• TGCL. TGCL is an advanced spaced repetition framework designed to enhance the training efficacy of GNNs and understand their learning dynamics. It schedules examples for training, optimize the timing and sequence (order) based on the evolving complexity of training data. To achieve this, it uses a combination of multiview graph and text complexity formalisms. TGCL can effectively tailor the curriculum to the unique learning dynamics of each model and can learn curricula that are transferable across different GNN models and datasets.

  • Ling-CL. The linguistic curriculum learning algorithm has three features. a) Estimating the importance of linguistic indices using a data-driven approach, b) The application of a “linguistic curriculum” to enhance the model's performance from a linguistic perspective, and c) Identifying the core set of linguistic indices needed to learn a task. This tool also evaluates the model's ability to handle different linguistic indices.

  • MCCL. Multiview Competence-based Curriculum Learning (MCCL) is a new curriculum learning framework for GNNs that builds on graph complexity formalisms (as difficulty criteria) and model competence during training. The model consists of a scheduling scheme which derives curricula by accounting for different views of sample difficulty. It effectively leverages complexity formalisms of graph data, taking into account multiview difficulty of training data samples and model competency.

  • HuCurl. A framework for automatically finding an optimal curriculum for a given dataset and model.

  • GTNN. Graph Text Neural Network (GTNN) is a generic and trend-aware curriculum learning approach that effectively integrates textual and structural information in text graphs for relation extraction between entities, which we consider as node pairs in graphs. The proposed model extends existing curriculum learning approaches by incorporating sample-level loss trends to better discriminate easier from harder samples and schedule them for training.

  • AMNN. Attentive Multiveiw Neural Network (AMNN) model is a framework that can combine different views (representations) of the same input through effective data fusion and attention strategies for ranking purposes. We developed the model to find the most probable diseases that match with clinical descriptions of patients, using data from the Undiagnosed Diseases Network.

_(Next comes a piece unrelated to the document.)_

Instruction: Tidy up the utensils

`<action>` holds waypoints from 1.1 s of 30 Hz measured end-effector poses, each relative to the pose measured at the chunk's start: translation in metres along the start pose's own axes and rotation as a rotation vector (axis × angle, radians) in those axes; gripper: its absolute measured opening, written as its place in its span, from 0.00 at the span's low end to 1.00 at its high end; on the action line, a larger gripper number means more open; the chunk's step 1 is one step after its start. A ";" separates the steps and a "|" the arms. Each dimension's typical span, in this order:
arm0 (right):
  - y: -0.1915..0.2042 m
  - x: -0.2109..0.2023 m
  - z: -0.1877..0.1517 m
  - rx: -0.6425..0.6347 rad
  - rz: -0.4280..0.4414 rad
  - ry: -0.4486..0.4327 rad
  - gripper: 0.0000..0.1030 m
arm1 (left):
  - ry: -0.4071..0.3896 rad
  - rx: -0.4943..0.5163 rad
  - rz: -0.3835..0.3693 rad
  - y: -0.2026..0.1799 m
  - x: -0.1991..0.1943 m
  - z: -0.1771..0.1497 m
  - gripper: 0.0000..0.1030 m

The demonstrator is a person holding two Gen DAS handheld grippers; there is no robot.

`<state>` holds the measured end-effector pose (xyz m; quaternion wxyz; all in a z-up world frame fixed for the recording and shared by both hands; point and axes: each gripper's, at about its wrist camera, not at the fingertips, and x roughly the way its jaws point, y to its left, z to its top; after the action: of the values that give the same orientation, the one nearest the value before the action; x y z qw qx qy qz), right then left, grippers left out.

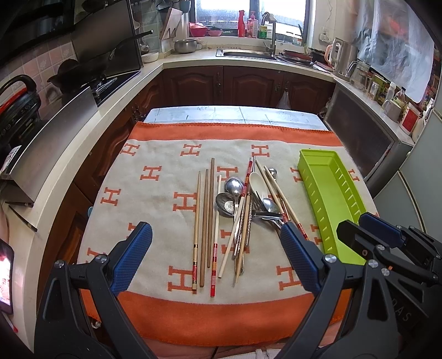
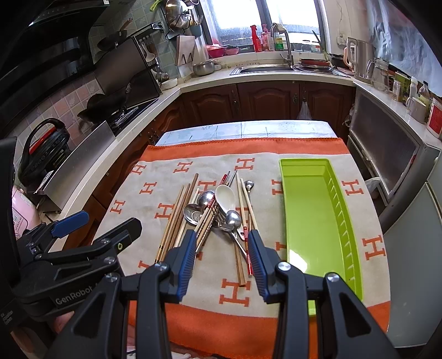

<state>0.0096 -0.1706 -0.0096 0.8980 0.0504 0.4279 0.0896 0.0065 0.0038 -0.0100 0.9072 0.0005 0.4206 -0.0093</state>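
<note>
left wrist view: left gripper (image 1: 215, 245) spread wide, holding nothing, above the near ends of the chopsticks (image 1: 205, 221). mixed pile of spoons (image 1: 232, 193) just at 3 o'clock of them. green tray (image 1: 328, 198) further toward 3 o'clock, bare, likely the sorting bin.

right wrist view: right gripper (image 2: 221, 248) half open, holding nothing, lined up over the pile (image 2: 221, 218). tray (image 2: 312, 221) at 3 o'clock, touching no utensil. blanket (image 2: 232, 292) under all, probably for cushioning.

1. The kitchen is lit by daylight from the window (image 1: 250, 16), which is blown out to white.
2. Straight lines are bent by fisheye distortion; corners are vignetted black.
3. Glare is seen on the green tray (image 2: 301, 259).
</note>
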 end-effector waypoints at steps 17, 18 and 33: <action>0.006 0.004 -0.005 0.002 0.000 0.011 0.37 | 0.005 -0.002 0.004 0.003 0.004 -0.001 0.90; 0.006 0.004 -0.006 0.002 0.000 0.012 0.37 | 0.004 -0.002 0.004 0.003 0.004 -0.002 0.90; 0.002 0.014 -0.004 0.015 0.015 0.047 0.37 | 0.034 -0.005 -0.032 0.008 0.025 -0.005 0.90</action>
<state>0.0153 -0.1661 -0.0222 0.8865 0.0583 0.4492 0.0940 0.0191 0.0114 -0.0327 0.8996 -0.0084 0.4361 -0.0229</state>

  • RbF Curriculum Learner. This tool demonstrates spaced repetition for training any neural network. RbF is inspired by the broad evidence in psychology that shows human ability to retain information improves with repeated exposure and exponentially decays with delay since last exposure. RBF works based on spaced repetition in which training instances are repeatedly presented to the network on a schedule determined by a spaced repetition algorithm. RbF shortens or lengthens review intervals for training instances with respect to a few indicators.

  • Leitner system. Implementation of Leitner system for simultaneously training a given neural network and identifying spurious instances (those with wrong labels) in its input dataset.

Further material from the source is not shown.